Problem requirements
Work through the listing below and give again exactly the lines from the one with "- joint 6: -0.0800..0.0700" to the one with "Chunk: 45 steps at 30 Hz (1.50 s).", both ends included. All other lines and all pictures stay out.

Data for analysis
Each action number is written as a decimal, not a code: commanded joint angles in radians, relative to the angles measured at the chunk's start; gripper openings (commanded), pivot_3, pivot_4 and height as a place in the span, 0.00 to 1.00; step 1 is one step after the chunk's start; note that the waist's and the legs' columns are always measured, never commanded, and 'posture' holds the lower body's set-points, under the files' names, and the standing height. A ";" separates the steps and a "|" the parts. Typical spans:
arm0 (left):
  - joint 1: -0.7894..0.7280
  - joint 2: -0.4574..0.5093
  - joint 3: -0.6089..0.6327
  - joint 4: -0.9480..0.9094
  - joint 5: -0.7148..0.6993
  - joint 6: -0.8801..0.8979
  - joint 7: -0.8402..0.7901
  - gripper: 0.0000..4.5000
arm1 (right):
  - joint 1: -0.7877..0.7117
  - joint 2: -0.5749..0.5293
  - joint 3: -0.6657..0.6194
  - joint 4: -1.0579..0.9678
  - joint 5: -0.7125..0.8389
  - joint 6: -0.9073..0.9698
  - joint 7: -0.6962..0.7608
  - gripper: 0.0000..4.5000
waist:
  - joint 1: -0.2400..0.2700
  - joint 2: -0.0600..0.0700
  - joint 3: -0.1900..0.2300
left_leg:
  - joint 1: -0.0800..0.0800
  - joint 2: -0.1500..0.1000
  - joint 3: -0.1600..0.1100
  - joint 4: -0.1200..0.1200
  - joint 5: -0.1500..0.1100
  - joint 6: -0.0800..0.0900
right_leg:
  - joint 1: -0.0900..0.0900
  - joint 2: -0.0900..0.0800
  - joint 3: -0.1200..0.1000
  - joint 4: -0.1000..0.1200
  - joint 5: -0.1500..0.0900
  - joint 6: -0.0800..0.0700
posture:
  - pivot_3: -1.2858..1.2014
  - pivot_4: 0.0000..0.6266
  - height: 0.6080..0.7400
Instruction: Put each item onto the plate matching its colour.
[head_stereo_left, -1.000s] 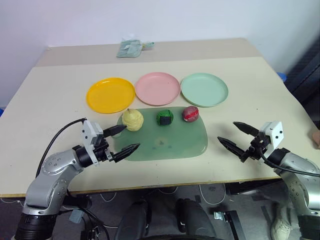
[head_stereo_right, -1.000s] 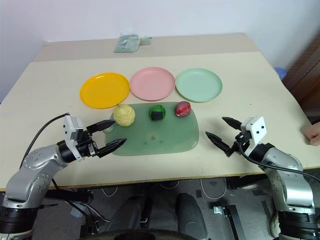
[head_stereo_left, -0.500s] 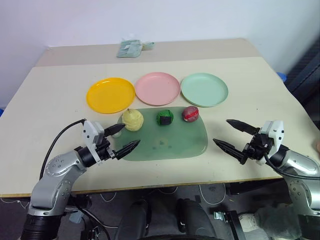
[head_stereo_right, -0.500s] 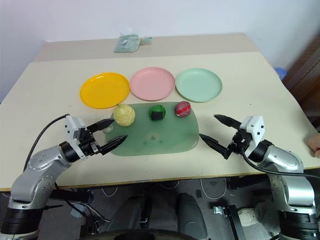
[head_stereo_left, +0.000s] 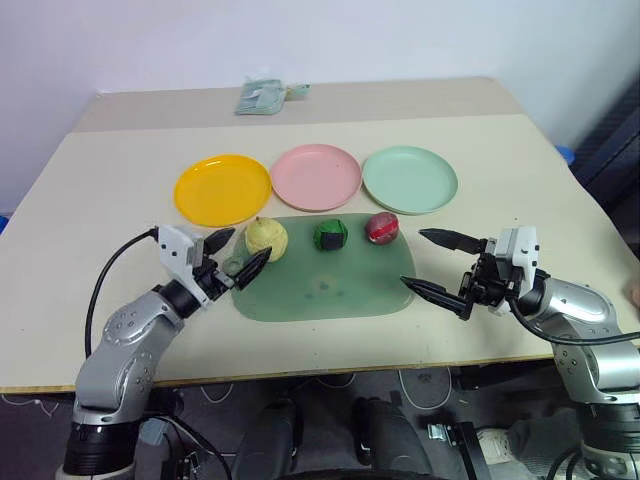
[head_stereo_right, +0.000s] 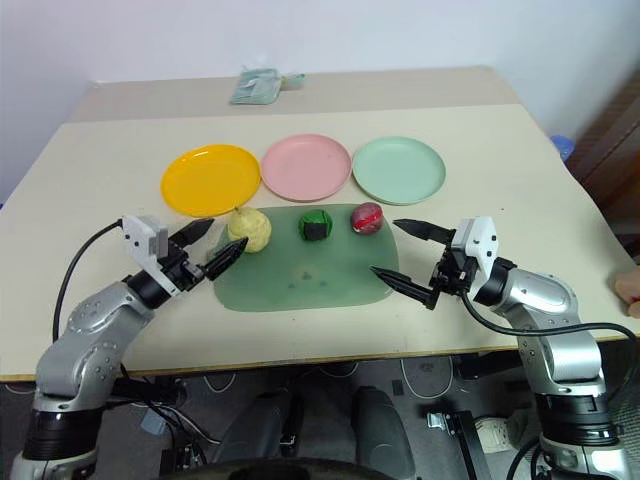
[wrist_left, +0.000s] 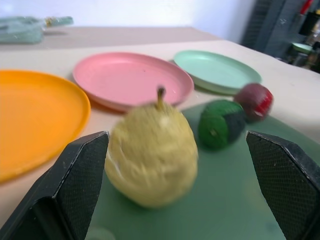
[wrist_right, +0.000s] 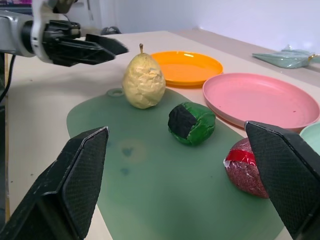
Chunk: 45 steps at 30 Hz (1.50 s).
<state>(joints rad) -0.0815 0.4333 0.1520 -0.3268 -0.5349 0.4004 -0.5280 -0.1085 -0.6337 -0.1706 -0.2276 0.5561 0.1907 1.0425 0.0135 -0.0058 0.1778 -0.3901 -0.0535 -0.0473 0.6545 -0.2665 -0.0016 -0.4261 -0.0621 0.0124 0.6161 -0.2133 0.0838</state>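
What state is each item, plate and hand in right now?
Yellow pear: upright on mat, unheld.
Green ball: on mat, unheld.
Red ball: on mat, unheld.
Orange plate: empty.
Pink plate: empty.
Mint plate: empty.
Left hand: open, beside pear.
Right hand: open, at mat's edge.

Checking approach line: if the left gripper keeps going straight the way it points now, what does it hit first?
Most likely the yellow pear. It sits centred between the open jaws of the left gripper, with nothing in between. The gap left is hard to judge.
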 joint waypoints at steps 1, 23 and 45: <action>-0.040 -0.004 -0.001 0.022 0.034 -0.006 0.030 1.00 | -0.022 0.008 -0.013 -0.036 0.027 0.001 -0.014 0.99 | -0.001 0.000 0.000 | 0.000 0.000 0.000 0.000 0.000 0.000 | 0.000 0.000 0.000 0.000 0.000 0.000 | 0.52 0.24 1.00; -0.205 -0.083 -0.070 0.210 0.131 -0.026 0.034 0.61 | 0.009 0.009 -0.023 -0.063 0.014 -0.026 -0.058 1.00 | 0.000 0.000 0.000 | 0.000 0.000 0.000 0.000 0.000 0.000 | 0.000 0.000 0.000 0.000 0.002 0.003 | 0.52 0.24 1.00; -0.765 -0.122 0.087 1.116 0.335 -0.388 0.396 0.61 | -0.005 0.033 0.002 -0.067 -0.026 -0.047 -0.127 1.00 | 0.000 -0.002 0.001 | -0.002 -0.002 -0.001 0.006 -0.001 0.002 | 0.000 0.001 -0.003 0.002 0.004 0.007 | 0.52 0.24 1.00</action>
<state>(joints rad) -0.8240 0.3097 0.2297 0.7819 -0.2065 0.0602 -0.1267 -0.1075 -0.6060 -0.1577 -0.2445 0.5249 0.1583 0.9248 0.0140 -0.0076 0.1784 -0.3923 -0.0557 -0.0487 0.6600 -0.2678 0.0005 -0.4258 -0.0612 0.0090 0.6177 -0.2094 0.0906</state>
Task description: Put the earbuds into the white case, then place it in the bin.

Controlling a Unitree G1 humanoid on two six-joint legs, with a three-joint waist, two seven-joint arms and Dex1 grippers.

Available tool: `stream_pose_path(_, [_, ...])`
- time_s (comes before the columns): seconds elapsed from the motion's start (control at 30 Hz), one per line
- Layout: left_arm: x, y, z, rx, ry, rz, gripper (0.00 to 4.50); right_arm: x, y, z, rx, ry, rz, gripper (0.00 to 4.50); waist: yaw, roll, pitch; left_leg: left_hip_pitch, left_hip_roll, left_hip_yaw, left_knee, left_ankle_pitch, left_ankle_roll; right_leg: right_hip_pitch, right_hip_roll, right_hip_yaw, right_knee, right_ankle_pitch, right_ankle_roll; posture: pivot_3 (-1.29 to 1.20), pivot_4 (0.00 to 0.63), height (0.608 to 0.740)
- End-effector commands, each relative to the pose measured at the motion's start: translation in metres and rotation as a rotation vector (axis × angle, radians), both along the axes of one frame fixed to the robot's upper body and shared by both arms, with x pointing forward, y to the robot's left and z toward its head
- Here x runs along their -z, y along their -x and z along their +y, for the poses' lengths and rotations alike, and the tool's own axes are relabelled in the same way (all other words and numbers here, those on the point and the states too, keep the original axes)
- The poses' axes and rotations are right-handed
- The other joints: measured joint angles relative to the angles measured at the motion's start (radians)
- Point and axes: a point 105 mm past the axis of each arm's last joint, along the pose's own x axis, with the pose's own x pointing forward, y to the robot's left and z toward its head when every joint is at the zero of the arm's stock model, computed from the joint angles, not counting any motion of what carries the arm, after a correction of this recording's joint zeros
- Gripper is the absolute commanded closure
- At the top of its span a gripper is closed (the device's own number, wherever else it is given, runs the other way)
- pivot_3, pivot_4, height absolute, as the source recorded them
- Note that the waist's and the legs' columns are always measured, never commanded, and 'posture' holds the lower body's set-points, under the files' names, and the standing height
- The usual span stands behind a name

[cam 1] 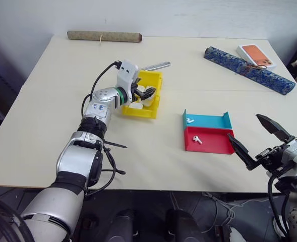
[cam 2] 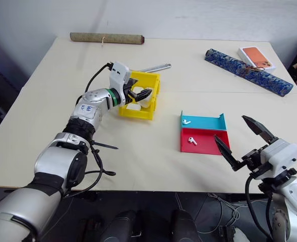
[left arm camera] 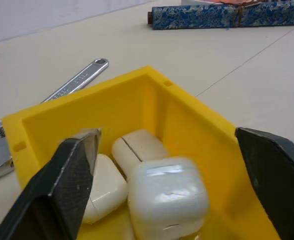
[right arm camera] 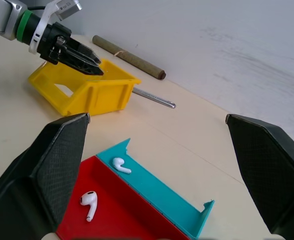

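My left gripper (cam 1: 145,94) reaches level over the yellow bin (cam 1: 138,112) and stands open. Between its spread fingers (left arm camera: 69,182) a glossy white case (left arm camera: 169,197) sits inside the bin, blurred and touching neither finger. Two more white cases (left arm camera: 104,192) lie beside it in the bin. One earbud (cam 1: 189,120) lies in the blue tray (cam 1: 214,121) and another earbud (cam 1: 197,139) lies in the red tray (cam 1: 214,144). My right gripper (cam 1: 257,139) hangs open and empty by the table's front edge, just right of the red tray.
A metal wrench (cam 1: 156,65) lies just behind the bin. A brown roll (cam 1: 104,36) rests along the far edge. At the far right are a blue patterned roll (cam 1: 249,69) and a flat white box with an orange top (cam 1: 256,55).
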Motion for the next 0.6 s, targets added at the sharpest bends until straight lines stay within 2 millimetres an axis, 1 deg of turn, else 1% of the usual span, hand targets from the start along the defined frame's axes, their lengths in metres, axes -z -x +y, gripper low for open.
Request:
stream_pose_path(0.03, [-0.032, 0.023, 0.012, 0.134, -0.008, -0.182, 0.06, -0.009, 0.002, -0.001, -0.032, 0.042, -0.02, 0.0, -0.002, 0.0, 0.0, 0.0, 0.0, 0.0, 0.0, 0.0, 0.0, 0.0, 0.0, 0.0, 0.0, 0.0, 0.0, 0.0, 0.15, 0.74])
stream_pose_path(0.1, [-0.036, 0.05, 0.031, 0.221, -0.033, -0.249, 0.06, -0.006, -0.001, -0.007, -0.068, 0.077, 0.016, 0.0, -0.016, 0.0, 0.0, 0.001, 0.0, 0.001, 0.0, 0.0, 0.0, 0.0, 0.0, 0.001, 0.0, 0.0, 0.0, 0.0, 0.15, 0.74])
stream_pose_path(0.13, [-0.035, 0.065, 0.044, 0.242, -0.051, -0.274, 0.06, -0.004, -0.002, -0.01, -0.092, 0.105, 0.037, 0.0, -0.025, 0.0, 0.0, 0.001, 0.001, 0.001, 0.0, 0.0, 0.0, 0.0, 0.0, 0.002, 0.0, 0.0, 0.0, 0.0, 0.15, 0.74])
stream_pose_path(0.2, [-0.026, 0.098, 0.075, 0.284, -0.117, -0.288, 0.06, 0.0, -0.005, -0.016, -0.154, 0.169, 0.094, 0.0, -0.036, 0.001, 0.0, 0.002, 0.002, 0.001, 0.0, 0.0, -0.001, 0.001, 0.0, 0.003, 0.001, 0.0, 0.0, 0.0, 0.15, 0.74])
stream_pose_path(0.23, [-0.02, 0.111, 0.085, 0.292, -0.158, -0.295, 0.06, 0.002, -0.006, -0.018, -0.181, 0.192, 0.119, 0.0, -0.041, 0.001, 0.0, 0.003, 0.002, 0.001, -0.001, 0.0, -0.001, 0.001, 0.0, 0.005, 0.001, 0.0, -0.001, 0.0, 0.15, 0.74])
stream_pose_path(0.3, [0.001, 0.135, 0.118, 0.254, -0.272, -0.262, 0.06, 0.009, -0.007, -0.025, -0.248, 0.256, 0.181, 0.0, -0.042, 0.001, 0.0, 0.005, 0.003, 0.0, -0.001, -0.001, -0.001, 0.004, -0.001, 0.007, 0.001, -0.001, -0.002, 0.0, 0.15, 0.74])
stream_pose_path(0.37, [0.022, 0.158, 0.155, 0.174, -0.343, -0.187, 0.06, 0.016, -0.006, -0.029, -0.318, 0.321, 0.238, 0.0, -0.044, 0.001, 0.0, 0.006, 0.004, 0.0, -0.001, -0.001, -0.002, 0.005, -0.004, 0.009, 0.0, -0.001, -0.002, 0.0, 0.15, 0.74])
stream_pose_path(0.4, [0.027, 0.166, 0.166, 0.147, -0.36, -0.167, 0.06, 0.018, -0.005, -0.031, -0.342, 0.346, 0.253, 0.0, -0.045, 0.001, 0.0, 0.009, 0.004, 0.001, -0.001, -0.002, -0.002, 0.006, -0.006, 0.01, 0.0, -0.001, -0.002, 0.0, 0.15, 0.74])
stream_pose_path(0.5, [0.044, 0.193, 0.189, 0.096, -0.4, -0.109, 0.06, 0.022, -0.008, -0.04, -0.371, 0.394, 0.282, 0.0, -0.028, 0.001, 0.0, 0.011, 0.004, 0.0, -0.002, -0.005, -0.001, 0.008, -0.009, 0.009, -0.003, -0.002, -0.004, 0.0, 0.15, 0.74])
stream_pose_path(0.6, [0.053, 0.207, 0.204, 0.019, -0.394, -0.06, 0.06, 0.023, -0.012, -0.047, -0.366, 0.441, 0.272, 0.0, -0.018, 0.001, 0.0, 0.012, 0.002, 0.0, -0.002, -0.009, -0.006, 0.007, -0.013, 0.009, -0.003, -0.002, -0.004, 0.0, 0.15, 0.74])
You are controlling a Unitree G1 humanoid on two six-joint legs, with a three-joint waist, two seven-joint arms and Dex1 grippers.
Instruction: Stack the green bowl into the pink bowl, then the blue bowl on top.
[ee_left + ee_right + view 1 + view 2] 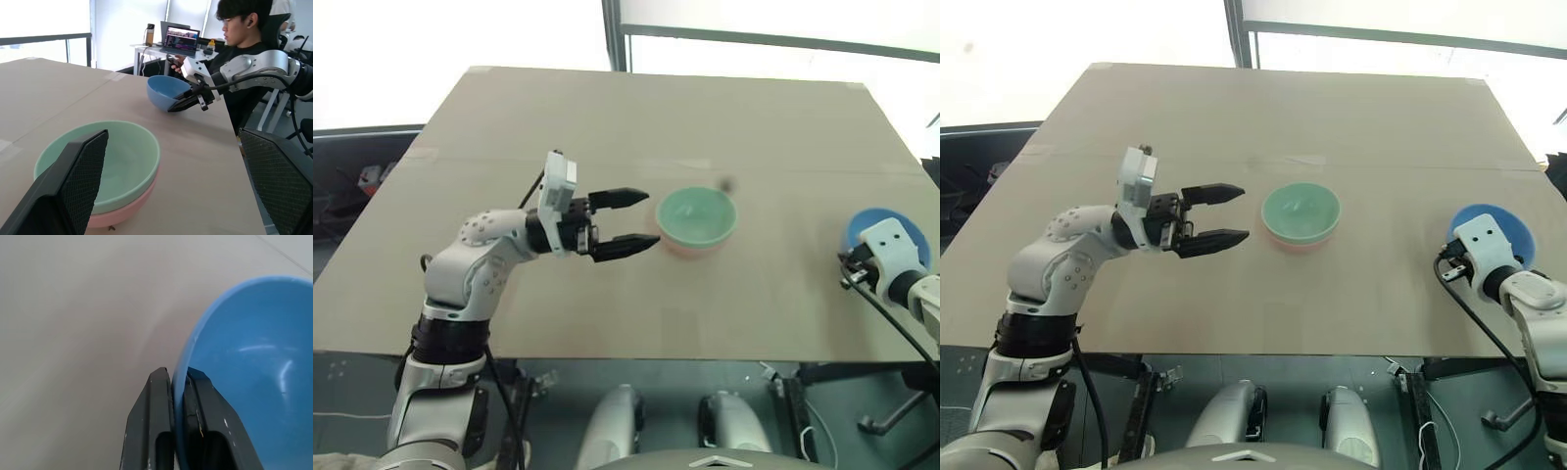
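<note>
And there sits the smooth mint-green plastic bowl (696, 217), nested snugly inside the salmon-pink plastic bowl (124, 211) near the middle of the broad tan tabletop (607, 117), only a pink sliver peeking out under the green rim. The left gripper (625, 223) hovers just beside the pair, pointing at them, its two black fingers spread wide apart and holding nothing. Over by the table's right edge, the right gripper (180, 396) has its jaws pinched together on the near rim of the bright sky-blue plastic bowl (1498, 227), one finger inside the wall and one outside.
</note>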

The answer
  - joint 6: -0.0800..0.0700
posture:
  - pivot_3: -1.2858..1.2014
  - pivot_4: 0.0000..0.6266
  - height: 0.6080..0.7400
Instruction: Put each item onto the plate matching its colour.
[head_stereo_left, -1.000s] 
[head_stereo_right, -1.000s] 
[head_stereo_left, -0.500s] 
[head_stereo_right, -0.500s] 
[head_stereo_left, +0.000s] 
[head_stereo_right, +0.000s] 
[wrist_left, +0.000s] 
[wrist_right, +0.000s] 
Chunk: 45 steps at 30 Hz (1.50 s).

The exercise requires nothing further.